◆ **Assignment**:
Search the records below for the string "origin" and copy each line where it turns up.

◆ **Raw data**:
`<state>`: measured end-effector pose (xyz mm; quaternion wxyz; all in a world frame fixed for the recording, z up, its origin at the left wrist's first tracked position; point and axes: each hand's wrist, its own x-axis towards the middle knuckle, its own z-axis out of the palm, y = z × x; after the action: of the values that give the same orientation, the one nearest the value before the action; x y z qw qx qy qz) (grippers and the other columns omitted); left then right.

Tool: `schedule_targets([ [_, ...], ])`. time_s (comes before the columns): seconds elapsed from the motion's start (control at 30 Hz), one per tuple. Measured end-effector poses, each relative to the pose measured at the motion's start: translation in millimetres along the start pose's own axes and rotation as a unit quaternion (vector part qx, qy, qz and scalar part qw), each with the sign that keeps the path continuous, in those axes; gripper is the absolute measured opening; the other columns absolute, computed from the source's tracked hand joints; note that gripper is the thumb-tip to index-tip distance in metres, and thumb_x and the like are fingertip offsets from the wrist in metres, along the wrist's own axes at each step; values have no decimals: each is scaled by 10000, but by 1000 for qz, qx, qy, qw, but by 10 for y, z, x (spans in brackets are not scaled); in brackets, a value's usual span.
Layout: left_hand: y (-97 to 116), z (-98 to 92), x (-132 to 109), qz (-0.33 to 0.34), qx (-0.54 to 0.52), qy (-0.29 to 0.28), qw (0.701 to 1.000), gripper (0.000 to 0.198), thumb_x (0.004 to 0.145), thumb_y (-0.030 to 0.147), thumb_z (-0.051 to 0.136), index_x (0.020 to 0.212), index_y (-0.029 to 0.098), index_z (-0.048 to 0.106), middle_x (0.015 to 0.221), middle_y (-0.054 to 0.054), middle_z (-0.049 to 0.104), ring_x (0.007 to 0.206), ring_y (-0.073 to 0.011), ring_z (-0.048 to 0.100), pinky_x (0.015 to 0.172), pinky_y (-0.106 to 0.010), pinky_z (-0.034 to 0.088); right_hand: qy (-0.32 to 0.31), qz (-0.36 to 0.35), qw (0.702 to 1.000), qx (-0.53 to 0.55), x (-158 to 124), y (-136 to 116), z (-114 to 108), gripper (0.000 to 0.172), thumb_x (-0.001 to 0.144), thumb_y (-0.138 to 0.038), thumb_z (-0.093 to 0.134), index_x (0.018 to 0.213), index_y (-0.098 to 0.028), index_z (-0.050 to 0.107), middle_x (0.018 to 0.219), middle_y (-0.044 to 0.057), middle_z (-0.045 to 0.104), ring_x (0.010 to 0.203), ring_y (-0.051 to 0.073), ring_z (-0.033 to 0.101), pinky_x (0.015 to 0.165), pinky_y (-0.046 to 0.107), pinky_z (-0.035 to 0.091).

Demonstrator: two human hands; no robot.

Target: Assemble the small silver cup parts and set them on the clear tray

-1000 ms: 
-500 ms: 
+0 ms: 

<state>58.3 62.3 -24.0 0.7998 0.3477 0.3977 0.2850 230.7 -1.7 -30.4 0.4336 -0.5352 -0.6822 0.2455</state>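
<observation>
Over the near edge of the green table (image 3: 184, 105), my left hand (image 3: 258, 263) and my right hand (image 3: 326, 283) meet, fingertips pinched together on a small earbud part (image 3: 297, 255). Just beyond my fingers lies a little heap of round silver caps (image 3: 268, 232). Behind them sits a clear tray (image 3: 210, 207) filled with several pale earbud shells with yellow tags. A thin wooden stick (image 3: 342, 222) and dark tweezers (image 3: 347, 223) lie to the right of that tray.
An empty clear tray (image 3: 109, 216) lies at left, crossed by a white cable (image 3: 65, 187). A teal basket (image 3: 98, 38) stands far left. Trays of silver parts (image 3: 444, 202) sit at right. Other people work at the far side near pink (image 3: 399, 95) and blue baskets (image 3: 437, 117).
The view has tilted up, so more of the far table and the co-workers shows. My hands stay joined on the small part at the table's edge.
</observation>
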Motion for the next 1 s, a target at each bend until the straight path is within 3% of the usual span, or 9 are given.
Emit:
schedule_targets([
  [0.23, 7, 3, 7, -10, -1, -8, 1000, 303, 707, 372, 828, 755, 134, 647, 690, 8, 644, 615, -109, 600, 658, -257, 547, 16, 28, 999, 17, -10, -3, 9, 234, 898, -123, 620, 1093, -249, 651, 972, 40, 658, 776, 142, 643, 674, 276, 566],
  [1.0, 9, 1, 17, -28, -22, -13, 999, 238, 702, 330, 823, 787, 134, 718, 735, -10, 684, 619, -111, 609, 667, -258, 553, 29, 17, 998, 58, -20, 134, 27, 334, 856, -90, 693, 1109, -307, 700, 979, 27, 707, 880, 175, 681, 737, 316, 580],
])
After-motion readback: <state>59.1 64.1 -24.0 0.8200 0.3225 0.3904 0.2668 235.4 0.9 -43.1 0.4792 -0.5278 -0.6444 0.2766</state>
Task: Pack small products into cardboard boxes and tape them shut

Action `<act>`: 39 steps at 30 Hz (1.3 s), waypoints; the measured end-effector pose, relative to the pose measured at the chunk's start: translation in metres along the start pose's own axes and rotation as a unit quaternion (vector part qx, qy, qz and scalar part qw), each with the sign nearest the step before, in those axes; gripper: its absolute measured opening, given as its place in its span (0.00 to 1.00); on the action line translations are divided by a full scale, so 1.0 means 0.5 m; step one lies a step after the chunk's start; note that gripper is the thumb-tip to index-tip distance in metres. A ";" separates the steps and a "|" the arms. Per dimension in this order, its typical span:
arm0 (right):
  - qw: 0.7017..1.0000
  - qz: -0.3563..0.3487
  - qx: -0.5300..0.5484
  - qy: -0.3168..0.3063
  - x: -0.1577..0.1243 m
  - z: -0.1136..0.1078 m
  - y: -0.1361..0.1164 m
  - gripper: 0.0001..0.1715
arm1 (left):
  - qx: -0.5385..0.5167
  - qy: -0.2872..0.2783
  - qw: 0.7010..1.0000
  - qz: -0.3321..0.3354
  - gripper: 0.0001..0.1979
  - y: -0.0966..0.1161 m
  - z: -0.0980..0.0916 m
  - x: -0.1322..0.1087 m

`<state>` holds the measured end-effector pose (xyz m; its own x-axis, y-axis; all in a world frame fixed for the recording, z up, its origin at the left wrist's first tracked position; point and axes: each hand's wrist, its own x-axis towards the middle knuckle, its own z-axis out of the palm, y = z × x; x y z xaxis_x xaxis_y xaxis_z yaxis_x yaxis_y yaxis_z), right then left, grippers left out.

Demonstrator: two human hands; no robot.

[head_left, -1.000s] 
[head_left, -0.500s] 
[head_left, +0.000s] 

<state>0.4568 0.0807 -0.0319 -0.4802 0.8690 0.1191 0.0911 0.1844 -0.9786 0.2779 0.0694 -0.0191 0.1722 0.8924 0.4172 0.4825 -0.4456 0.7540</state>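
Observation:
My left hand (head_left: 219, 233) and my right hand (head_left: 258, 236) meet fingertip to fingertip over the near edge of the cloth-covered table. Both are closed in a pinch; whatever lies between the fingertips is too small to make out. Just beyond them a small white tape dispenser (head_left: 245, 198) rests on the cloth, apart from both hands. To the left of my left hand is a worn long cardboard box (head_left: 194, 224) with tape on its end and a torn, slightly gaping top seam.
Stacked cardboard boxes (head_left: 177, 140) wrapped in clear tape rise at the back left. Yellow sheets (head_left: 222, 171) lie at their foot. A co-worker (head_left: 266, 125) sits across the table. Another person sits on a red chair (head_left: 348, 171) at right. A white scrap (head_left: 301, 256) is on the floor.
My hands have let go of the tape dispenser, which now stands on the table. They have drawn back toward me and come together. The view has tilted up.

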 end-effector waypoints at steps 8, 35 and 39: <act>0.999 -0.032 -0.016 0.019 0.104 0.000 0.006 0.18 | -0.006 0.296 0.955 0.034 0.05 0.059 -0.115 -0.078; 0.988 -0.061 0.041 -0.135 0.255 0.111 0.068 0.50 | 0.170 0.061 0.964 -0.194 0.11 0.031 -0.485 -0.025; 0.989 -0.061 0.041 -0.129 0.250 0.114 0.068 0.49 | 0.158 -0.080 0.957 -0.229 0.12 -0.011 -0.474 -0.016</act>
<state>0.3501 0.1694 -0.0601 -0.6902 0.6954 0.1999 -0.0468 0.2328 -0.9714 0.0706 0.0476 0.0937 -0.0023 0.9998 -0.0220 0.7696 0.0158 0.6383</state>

◆ **Written answer**:
`<state>`: measured end-effector pose (xyz mm; quaternion wxyz; all in a world frame fixed for the recording, z up, its origin at the left wrist's first tracked position; point and axes: each hand's wrist, its own x-axis towards the middle knuckle, its own z-axis out of the palm, y = z × x; after the action: of the values that give the same orientation, the one nearest the value before the action; x y z qw qx qy qz) (grippers and the other columns omitted); left then right.
`<state>` holds the measured end-effector pose (xyz m; its own x-axis, y-axis; all in a world frame fixed for the recording, z up, its origin at the left wrist's first tracked position; point and axes: each hand's wrist, its own x-axis towards the middle knuckle, its own z-axis out of the palm, y = z × x; x y z xaxis_x xaxis_y xaxis_z yaxis_x yaxis_y yaxis_z), right then left, grippers left out.

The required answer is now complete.